Please restate verbatim the lines that open the listing below, ending with the line in which "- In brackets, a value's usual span" occurs.

[Start of section]

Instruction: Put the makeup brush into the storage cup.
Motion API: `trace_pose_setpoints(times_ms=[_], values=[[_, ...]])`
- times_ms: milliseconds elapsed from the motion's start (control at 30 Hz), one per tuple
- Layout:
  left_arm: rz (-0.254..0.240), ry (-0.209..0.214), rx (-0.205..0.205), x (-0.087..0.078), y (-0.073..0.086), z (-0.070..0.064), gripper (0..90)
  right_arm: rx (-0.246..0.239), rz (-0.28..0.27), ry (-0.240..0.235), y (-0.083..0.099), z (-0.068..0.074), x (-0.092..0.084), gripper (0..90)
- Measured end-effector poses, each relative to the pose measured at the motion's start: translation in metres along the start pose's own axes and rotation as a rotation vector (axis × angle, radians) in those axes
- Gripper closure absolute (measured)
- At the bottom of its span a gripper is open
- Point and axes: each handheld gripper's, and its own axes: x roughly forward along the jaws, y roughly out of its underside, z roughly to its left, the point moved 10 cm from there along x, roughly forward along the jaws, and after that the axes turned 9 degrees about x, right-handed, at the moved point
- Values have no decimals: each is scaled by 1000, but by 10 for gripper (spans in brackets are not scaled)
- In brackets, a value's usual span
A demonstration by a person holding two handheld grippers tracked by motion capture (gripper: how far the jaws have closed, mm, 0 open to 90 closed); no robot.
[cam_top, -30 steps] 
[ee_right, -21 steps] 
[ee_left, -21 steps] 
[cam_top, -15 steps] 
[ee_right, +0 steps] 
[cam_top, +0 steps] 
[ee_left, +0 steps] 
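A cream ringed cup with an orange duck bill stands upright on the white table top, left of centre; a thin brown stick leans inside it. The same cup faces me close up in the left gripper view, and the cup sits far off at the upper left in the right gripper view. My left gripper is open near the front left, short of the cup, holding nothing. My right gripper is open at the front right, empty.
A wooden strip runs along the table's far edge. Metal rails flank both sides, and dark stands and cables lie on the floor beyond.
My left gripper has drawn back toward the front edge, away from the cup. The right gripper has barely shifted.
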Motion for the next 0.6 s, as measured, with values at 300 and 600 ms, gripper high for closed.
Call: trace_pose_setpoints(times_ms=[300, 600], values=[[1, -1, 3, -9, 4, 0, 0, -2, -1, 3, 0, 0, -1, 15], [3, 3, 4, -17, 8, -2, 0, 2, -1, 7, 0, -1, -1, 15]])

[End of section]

● **SOLUTION TO THE EXERCISE**
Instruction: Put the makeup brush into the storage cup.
Motion API: `trace_pose_setpoints(times_ms=[_], values=[[_, ...]])`
- times_ms: milliseconds elapsed from the motion's start (control at 30 Hz), one per tuple
- Layout:
  left_arm: rz (-0.254..0.240), ry (-0.209..0.214), rx (-0.205..0.205), x (-0.087..0.078), y (-0.073..0.086), z (-0.070..0.064), gripper (0..90)
  right_arm: rx (-0.246..0.239), rz (-0.28..0.27), ry (-0.240..0.235), y (-0.083..0.099), z (-0.068..0.074), x (-0.092..0.084), gripper (0..90)
- Measured end-effector poses, each relative to the pose measured at the motion's start: translation in metres along the start pose's own axes and rotation as a rotation vector (axis × angle, radians) in those axes
- Gripper closure absolute (measured)
- At the bottom of its span a gripper is open
- Point and axes: each handheld gripper's, and its own axes: x roughly forward along the jaws, y roughly out of its underside, z roughly to its left, the point moved 10 cm from there along x, roughly forward along the jaws, and after that the axes turned 9 degrees about x, right-handed, at the moved point
- Values have no decimals: each is scaled by 1000, but by 10 for gripper (spans in brackets are not scaled)
- In brackets, a value's usual span

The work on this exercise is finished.